▶ [Exercise aim]
Restate word for word the entries below, starting at the line with "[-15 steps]" and ending at the line with "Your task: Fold". Keep both end lines and omit the pictures.

# # #

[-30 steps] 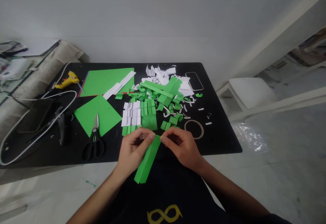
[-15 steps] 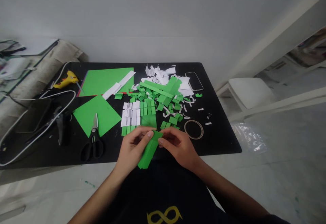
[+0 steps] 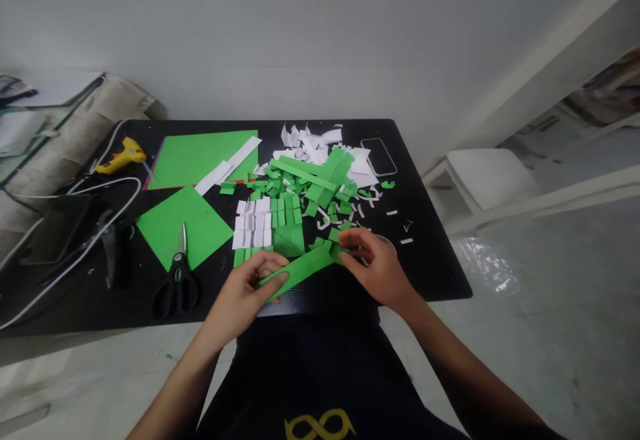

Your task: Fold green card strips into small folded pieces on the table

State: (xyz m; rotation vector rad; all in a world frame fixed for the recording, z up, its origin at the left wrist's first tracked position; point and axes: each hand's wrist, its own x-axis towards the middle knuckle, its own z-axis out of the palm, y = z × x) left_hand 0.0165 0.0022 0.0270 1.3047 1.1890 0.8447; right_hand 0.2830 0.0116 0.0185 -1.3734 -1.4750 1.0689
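Note:
A long green paper strip point(image 3: 304, 272) slants between my hands over the table's front edge. My left hand point(image 3: 250, 287) pinches its lower left end, thumb on top. At the upper right end, the fingers of my right hand point(image 3: 375, 263) close on the strip where it looks folded. Just beyond my left hand lies a block of folded white paper pieces point(image 3: 253, 223), with folded green pieces point(image 3: 287, 211) beside it. A pile of green and white paper scraps point(image 3: 320, 180) spreads behind my hands.
Black-handled scissors point(image 3: 179, 280) lie partly on a green paper square point(image 3: 185, 227). A yellow glue gun point(image 3: 123, 155) and white cable point(image 3: 117, 210) are at the left. Green sheets point(image 3: 205, 153) sit at the back. A phone-shaped outline point(image 3: 379, 157) is at the back right.
The green strip has turned from steep to slanting up to the right. My hands have moved apart, the left down and leftward, the right up and rightward.

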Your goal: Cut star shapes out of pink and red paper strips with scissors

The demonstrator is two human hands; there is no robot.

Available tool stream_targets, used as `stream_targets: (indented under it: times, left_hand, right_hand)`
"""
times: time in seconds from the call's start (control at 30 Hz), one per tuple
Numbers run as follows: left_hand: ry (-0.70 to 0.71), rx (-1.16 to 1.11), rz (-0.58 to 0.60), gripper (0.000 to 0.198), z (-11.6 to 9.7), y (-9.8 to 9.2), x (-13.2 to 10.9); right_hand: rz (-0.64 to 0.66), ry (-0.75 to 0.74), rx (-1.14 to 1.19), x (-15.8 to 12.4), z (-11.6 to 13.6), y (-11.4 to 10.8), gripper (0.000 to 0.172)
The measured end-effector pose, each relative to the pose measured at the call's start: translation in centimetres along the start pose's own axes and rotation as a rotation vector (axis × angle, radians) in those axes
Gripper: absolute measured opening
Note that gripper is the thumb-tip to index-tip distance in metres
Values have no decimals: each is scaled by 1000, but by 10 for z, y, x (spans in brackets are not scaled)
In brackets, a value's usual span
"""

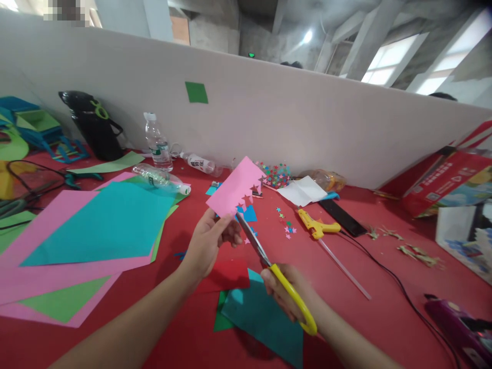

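Note:
My left hand pinches the lower corner of a pink paper sheet and holds it up over the red table. Star-shaped notches run along the sheet's right edge. My right hand grips yellow-handled scissors, fingers through the loops. The blades point up-left and their tips meet the bottom edge of the pink sheet. Small cut-out paper stars lie scattered on the table just right of the blades.
Large teal, pink and green sheets cover the table's left. Teal and red pieces lie under my hands. A yellow glue gun with its cord, plastic bottles, a black bag and a red box stand along the white partition.

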State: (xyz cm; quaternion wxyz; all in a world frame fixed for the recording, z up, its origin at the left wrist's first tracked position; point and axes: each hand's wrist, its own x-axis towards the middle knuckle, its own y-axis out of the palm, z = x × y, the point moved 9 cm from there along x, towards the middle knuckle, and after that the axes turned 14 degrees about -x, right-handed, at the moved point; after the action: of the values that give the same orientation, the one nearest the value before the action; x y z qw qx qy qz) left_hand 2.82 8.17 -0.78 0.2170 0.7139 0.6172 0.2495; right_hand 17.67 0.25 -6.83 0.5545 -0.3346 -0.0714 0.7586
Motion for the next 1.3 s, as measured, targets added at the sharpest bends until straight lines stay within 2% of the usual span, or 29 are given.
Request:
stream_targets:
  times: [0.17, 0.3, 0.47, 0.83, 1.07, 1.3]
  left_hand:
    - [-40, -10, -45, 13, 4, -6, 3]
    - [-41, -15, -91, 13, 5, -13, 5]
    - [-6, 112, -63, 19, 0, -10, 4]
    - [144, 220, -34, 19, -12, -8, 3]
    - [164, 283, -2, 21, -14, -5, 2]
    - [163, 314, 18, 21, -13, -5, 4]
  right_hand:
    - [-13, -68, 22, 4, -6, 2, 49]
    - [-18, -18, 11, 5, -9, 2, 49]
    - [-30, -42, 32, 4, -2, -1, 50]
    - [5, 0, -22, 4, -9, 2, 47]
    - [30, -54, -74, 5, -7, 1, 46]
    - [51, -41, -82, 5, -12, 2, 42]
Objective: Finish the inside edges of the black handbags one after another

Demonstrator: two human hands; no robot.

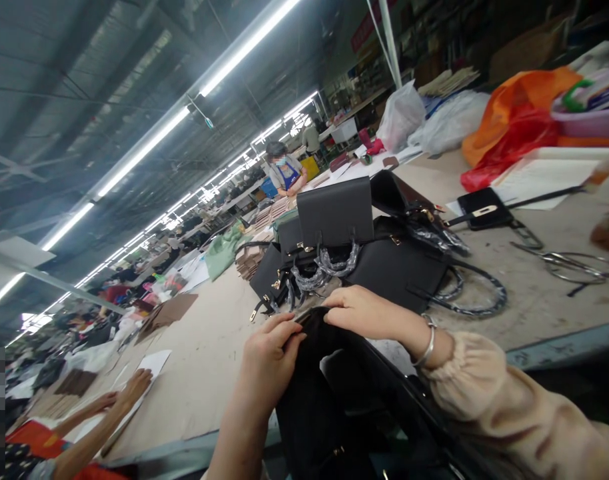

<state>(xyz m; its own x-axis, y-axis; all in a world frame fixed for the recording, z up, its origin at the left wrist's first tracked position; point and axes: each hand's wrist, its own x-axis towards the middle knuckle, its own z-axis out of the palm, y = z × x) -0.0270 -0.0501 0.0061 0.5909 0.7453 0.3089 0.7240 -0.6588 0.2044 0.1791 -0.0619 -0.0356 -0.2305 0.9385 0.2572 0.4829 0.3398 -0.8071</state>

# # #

▶ [Solution to the problem]
[-15 steps] 
[+0 steps] 

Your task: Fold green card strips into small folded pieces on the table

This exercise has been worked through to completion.